* [INFORMATION SHOWN]:
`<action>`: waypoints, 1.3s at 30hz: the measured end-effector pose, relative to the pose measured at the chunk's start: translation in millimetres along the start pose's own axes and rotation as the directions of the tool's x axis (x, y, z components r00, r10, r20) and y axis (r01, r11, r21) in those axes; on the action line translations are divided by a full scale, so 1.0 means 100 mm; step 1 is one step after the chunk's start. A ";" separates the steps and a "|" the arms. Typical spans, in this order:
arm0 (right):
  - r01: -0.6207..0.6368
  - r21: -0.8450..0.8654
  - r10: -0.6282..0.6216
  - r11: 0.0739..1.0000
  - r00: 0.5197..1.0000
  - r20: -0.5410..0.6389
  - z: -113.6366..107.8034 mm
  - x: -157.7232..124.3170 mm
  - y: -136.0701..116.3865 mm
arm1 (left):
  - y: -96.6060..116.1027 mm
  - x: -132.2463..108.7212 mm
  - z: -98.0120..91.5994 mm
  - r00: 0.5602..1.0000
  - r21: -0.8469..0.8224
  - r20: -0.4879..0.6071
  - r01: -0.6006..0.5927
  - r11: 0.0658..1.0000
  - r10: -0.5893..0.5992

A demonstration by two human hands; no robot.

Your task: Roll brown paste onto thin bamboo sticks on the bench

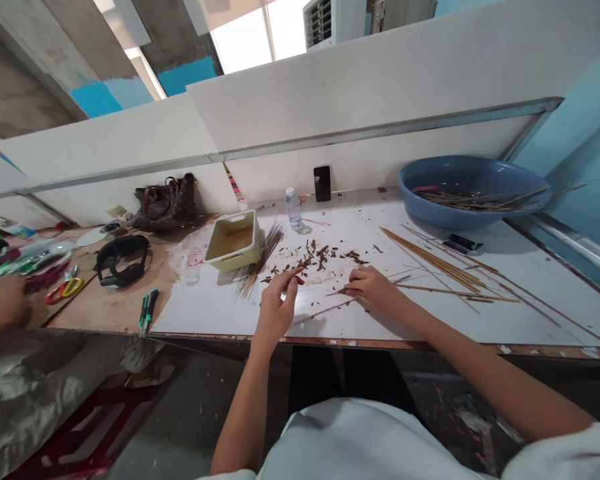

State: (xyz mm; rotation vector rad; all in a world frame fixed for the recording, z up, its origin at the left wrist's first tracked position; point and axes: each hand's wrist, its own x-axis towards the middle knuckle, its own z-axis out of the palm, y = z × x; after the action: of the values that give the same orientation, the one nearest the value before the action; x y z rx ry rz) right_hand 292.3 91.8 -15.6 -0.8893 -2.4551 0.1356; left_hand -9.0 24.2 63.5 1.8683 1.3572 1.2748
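My left hand (279, 301) is over the white tabletop, its thumb and forefinger apart at the edge of scattered dark brown bits (323, 253). No held thing shows clearly in it. To the right, my right hand (369, 287) has its fingers pinched together on a thin brown stick, whose tip pokes out to the left of the fingertips. Below both hands a thin greyish stick (325, 310) lies slanted on the table. A longer brown stick (455, 292) runs rightward from beside my right wrist.
Thin sticks (267, 257) lean by a yellow-green basin (233, 260) of brownish liquid. Behind stand a bottle (293, 210) and a phone (323, 184). Golden sticks (430, 259) and a blue tub (470, 213) are right. Leftward lie cutters (149, 311), black goggles (123, 261) and a co-worker's hand (7, 300).
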 end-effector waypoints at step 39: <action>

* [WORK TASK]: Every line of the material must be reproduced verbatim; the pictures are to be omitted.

* [OUTPUT OF THE EXERCISE]:
`<action>`: waypoints, 1.3s at 30hz: the measured end-effector pose, relative to the pose measured at the chunk's start: translation in millimetres along the start pose's own axes and rotation as the directions of the tool's x axis (x, y, z components r00, r10, r20) and y axis (r01, r11, r21) in those axes; on the action line translations are divided by a full scale, so 1.0 means 100 mm; step 1 is one step after the chunk's start. A ";" separates the steps and a "|" the arms. Typical spans, in this order:
arm0 (right):
  - r01: -0.6207..0.6368
  - r21: -0.8450..0.8654
  - r10: -0.6282..0.6216
  - r11: 0.0739..1.0000
  - r00: 0.5197..1.0000
  - r20: -0.5410..0.6389
  - z: -113.6366..107.8034 mm
  - x: -157.7232..124.3170 mm
  - y: -136.0701..116.3865 mm
arm1 (left):
  - y: -96.6060..116.1027 mm
  - x: -132.2463..108.7212 mm
  - z: -98.0120..91.5994 mm
  - r00: 0.5602..1.0000
  - r21: -0.8469..0.8224
  - r20: -0.4879..0.6071
  - r01: -0.6006..0.5927
  - r11: 0.0658..1.0000
  - r10: -0.5893..0.5992

A demonstration by two human hands; no robot.

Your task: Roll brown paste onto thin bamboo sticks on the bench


State: (xyz mm; rotation vector rad; all in a world frame fixed for the recording, z up, its origin at the left wrist's first tracked position; point and axes: each hand's wrist, its own x-axis towards the middle knuckle, its own z-axis out of the palm, y = z × x; after the action: of the values that give the same orientation, the one nearest the value before the action; x y z rx ry rz) right_hand 292.3 91.8 -15.6 -0.8893 -2.4551 0.1356; left_hand -9.0 24.2 63.5 1.8683 1.3572 1.2748
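My left hand (279, 301) is over the white tabletop, its thumb and forefinger apart at the edge of scattered dark brown bits (323, 253). No held thing shows clearly in it. To the right, my right hand (369, 287) has its fingers pinched together on a thin brown stick, whose tip pokes out to the left of the fingertips. Below both hands a thin greyish stick (325, 310) lies slanted on the table. A longer brown stick (455, 292) runs rightward from beside my right wrist.
Thin sticks (267, 257) lean by a yellow-green basin (233, 260) of brownish liquid. Behind stand a bottle (293, 210) and a phone (323, 184). Golden sticks (430, 259) and a blue tub (470, 213) are right. Leftward lie cutters (149, 311), black goggles (123, 261) and a co-worker's hand (7, 300).
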 end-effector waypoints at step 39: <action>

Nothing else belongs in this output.